News  ·  12 | 08 | 2019

Mediterranean dystopia

Concorso Internazionale - Terminal Sud

One third of the way through his sixth feature film, one market square-set sequence reminds us, all of a sudden, of the cinematic peculiarity of Rabah Ameur-Zaïmeche: anger and humor, tension and relief, fumbling and obviousness, the assurance and freedom required to immediately drop a rebellious monologue and inject into the story what appears to be facetious improvisation mixed with sincere laughter. This focuses on the brand new Algerian smartphone Condor: excellent quality-price ratio but a bit heavy, at six kilograms.

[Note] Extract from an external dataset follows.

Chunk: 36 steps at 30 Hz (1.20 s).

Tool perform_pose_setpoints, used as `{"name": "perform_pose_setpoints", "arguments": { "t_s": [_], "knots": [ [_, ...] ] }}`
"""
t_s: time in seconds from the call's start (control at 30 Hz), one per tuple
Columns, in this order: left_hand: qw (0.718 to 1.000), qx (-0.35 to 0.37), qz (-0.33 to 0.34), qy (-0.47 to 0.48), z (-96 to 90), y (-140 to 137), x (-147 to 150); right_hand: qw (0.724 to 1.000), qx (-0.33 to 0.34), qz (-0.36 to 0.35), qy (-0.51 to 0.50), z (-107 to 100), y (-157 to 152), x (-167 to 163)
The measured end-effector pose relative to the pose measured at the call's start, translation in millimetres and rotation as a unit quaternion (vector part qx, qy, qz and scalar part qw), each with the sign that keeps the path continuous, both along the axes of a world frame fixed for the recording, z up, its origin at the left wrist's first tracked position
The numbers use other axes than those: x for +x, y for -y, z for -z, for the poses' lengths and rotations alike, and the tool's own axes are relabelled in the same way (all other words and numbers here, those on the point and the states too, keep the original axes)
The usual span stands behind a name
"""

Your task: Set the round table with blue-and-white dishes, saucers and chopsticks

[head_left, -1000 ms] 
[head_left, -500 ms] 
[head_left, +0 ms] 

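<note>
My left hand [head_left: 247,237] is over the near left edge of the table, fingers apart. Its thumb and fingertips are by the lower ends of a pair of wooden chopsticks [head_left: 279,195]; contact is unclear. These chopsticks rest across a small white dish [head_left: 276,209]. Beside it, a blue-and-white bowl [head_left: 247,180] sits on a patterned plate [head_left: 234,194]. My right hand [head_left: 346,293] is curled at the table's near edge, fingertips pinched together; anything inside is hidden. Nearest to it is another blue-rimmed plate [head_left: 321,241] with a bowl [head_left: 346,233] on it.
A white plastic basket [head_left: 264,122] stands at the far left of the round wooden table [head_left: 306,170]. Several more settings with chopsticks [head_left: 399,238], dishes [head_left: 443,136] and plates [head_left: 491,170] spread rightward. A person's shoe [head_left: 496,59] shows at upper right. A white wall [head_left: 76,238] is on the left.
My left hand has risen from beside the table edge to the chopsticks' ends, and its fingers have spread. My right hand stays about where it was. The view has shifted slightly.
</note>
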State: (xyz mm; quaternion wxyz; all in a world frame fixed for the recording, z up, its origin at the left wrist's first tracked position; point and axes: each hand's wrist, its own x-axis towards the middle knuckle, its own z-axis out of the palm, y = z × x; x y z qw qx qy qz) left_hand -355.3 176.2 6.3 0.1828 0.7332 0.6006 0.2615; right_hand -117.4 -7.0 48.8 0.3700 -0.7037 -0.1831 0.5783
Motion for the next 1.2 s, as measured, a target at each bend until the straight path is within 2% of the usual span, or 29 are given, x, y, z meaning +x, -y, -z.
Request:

This three-act sequence between Ramzy Bédia and Slimane Dazi is intercut with long inserts featuring workers who are cleaning up the square, a slow ballet of sweepers and the hypnotic discs of rotating brushes. These inserts, one suspects, are absolutely not trivial: here and elsewhere, they insist on pointing out, regardless of the location, the presence of worksites. As such, it becomes difficult to ignore that, as always, it is a question of class warfare. That is the real raison dêtre of the brilliantly rudimentary dystopia put together by Ameur-Zaïmeche, who doesn’t identify the territories where he films, filled with signs and languages that point to the entire Mediterranean periphery, as well as discrete signatures – a license plate marked RAZ, a local newspaper called Dernier maquis – that accentuate the artificial nature of this world. The abstraction shows a conflict situation while removing all identity obsessions, smuggling the real political subjects beyond fear and frustration.